• **Task requirements**:
From the first line to the last, restate the data exactly, leaving out the images.

• **Data excerpt**:
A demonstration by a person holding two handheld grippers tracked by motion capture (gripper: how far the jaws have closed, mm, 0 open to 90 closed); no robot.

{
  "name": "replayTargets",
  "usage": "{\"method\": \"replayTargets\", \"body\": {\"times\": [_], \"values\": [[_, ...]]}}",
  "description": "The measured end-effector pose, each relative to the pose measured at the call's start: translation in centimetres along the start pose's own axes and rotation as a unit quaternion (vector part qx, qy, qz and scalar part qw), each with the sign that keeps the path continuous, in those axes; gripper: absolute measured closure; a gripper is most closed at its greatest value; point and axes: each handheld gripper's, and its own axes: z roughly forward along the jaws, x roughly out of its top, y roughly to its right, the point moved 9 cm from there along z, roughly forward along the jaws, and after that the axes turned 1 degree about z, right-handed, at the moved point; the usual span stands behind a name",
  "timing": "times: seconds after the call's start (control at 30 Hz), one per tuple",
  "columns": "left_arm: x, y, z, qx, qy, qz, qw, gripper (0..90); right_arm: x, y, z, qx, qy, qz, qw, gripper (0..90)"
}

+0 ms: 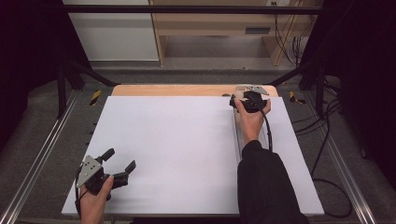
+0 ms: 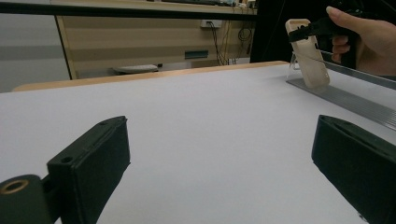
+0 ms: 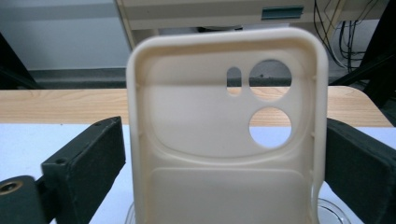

• **Answer to the exercise**:
A demonstration by a person holding two handheld grippers tracked by motion capture (gripper: how far the jaws have closed, mm, 0 open to 90 closed); no robot.

{
  "name": "replayTargets",
  "usage": "{\"method\": \"replayTargets\", \"body\": {\"times\": [_], \"values\": [[_, ...]]}}",
  "description": "The measured end-effector pose, each relative to the pose measured at the call's start: translation in centimetres along the start pose's own axes and rotation as a unit quaternion (vector part qx, qy, qz and scalar part qw), each with the sign that keeps the path continuous, in those axes; gripper: absolute measured closure; a gripper is most closed at its greatest value; point and axes: each handheld gripper's, and its own axes: z roughly forward along the jaws, x roughly out of its top, y roughly to its right, the point moved 9 cm from there along z, roughly forward along the jaws, and after that the axes turned 1 degree about z, right-handed, at the moved point; the usual span stands behind a name",
  "timing": "times: seconds after the call's start (control at 30 Hz), one per tuple",
  "columns": "left_arm: x, y, z, qx, qy, qz, qw, gripper (0..90); right_arm: x, y, z, qx, qy, qz, qw, gripper (0..90)"
}

+0 ms: 
+0 ms: 
+0 ms: 

No other output was requested.